**Task directions**
Search the records for the string "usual", and show each line where it appears.

[Start of section]

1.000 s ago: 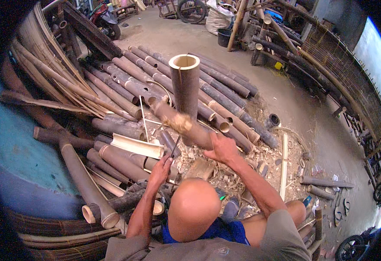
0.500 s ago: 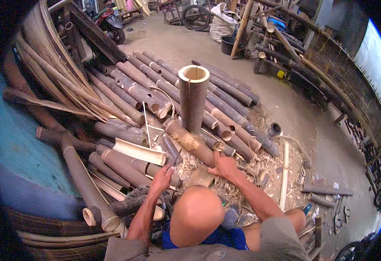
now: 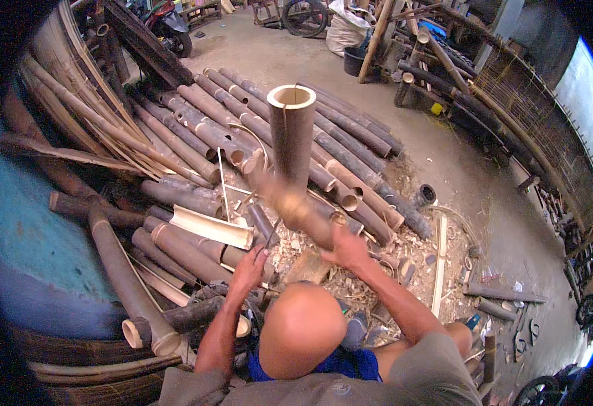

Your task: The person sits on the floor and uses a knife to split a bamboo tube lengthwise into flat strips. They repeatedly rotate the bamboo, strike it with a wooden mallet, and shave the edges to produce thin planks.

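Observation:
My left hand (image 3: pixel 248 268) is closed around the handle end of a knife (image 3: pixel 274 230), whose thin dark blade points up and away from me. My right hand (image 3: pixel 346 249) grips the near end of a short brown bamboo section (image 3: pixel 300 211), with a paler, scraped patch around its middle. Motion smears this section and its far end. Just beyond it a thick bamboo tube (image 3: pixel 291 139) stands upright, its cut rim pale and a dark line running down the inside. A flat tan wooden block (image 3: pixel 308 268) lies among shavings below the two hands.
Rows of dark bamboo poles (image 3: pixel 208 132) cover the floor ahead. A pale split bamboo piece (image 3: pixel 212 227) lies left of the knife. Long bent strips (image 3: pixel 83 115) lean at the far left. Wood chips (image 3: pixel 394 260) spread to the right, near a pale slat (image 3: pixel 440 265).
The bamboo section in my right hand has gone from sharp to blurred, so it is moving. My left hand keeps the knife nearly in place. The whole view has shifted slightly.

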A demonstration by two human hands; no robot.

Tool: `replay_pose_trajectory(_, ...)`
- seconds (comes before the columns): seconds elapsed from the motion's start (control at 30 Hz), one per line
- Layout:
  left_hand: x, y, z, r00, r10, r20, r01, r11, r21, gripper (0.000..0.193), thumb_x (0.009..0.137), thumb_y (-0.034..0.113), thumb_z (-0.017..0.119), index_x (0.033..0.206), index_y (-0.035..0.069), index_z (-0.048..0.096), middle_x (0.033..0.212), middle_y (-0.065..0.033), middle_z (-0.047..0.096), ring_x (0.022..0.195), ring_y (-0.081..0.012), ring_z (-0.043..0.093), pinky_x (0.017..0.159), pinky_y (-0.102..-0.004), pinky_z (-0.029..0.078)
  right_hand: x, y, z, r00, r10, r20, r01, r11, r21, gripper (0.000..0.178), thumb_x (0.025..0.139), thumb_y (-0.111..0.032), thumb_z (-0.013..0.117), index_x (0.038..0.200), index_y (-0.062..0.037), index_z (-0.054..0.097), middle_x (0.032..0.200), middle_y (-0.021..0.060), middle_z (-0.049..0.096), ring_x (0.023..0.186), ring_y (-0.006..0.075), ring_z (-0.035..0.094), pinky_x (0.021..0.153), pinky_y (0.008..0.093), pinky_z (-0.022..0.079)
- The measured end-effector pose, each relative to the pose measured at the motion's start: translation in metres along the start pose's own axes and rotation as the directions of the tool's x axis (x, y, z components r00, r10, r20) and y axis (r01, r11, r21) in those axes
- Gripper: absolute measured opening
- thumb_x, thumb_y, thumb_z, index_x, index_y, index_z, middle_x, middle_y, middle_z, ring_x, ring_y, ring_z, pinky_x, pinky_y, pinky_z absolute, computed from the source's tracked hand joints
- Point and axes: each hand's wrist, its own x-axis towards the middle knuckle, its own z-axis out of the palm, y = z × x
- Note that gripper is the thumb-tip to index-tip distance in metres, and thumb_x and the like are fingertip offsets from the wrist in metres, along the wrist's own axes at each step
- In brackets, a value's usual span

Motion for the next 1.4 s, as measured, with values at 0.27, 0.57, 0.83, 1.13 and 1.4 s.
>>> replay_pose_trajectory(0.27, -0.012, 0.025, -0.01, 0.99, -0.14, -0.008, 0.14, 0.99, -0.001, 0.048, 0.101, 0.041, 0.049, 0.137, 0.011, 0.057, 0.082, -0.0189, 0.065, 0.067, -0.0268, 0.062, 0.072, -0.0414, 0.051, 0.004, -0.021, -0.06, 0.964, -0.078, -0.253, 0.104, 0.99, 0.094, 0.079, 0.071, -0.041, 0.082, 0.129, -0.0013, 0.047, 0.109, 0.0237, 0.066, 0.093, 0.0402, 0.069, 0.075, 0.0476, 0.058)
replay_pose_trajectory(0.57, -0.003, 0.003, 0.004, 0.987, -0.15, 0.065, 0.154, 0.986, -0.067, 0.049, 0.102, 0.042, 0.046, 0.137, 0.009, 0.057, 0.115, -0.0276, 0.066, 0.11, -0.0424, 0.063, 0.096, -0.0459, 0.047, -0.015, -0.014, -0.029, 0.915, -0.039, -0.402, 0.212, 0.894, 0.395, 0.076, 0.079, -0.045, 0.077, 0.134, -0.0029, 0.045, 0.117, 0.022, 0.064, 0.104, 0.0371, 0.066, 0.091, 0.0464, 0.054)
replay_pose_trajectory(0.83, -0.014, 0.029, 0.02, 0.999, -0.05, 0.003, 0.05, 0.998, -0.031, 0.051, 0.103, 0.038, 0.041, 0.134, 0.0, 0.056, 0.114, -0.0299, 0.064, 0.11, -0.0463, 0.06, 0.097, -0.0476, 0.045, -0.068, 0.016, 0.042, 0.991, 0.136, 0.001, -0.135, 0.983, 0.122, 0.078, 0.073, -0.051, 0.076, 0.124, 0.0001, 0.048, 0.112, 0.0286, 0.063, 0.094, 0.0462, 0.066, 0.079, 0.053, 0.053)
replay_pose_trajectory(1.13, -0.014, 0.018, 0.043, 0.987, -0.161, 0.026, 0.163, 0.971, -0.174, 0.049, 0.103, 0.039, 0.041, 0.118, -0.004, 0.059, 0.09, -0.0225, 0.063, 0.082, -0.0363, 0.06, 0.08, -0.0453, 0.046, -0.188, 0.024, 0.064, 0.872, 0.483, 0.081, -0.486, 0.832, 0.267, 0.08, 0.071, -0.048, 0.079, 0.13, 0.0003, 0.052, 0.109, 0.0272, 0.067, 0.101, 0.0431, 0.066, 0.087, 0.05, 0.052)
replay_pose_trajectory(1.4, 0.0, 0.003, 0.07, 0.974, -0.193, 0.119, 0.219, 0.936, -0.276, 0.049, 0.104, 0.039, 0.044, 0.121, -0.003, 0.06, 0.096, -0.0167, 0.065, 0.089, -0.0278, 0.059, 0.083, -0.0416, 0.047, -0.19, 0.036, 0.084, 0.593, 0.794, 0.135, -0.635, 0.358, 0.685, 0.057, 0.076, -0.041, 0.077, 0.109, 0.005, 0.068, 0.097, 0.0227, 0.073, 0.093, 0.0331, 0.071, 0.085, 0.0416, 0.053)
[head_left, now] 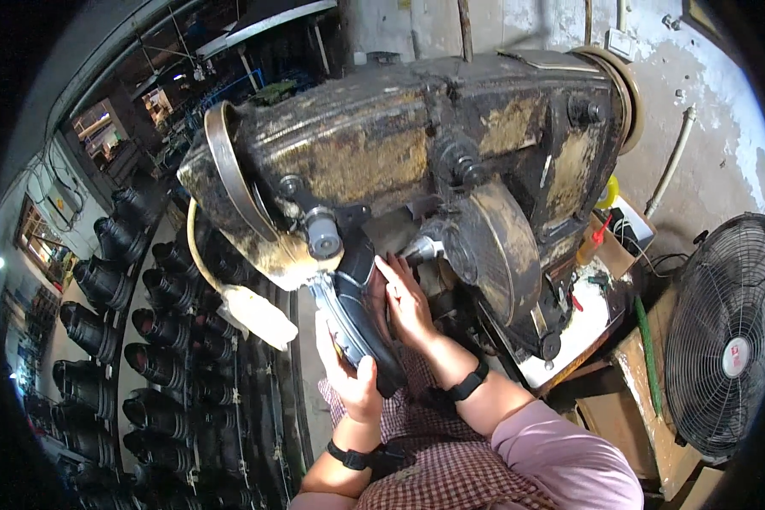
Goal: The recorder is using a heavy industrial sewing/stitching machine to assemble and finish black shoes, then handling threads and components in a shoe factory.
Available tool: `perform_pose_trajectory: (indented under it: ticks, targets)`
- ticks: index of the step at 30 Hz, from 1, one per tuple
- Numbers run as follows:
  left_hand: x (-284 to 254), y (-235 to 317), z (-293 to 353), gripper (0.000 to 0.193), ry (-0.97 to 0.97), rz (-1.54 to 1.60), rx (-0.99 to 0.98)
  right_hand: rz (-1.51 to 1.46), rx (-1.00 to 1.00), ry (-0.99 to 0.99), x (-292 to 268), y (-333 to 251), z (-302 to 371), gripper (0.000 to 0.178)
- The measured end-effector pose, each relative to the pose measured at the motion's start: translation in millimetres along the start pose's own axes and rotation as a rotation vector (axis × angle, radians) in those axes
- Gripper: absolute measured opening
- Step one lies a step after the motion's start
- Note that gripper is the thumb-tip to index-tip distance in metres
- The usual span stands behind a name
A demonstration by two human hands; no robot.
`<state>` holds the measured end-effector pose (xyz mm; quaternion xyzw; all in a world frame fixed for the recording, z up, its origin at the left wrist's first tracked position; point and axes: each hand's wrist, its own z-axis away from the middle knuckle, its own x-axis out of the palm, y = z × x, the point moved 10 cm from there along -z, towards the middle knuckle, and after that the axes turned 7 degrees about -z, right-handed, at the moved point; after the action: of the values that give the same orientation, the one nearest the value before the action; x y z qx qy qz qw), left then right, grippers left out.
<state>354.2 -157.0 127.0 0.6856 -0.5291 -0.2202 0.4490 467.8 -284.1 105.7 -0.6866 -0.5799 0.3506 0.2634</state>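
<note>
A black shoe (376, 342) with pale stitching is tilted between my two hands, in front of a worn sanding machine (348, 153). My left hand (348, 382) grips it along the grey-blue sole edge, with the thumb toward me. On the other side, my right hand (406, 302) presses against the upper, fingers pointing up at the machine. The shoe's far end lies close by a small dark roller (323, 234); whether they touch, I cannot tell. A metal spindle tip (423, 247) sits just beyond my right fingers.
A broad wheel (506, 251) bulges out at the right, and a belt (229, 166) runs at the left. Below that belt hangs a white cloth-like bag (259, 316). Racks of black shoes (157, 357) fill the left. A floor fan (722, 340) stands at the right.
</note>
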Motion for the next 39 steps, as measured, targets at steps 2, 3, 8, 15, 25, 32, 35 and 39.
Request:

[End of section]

**Solved problem**
- In brackets, a value's usual span
- The usual span stands behind a name

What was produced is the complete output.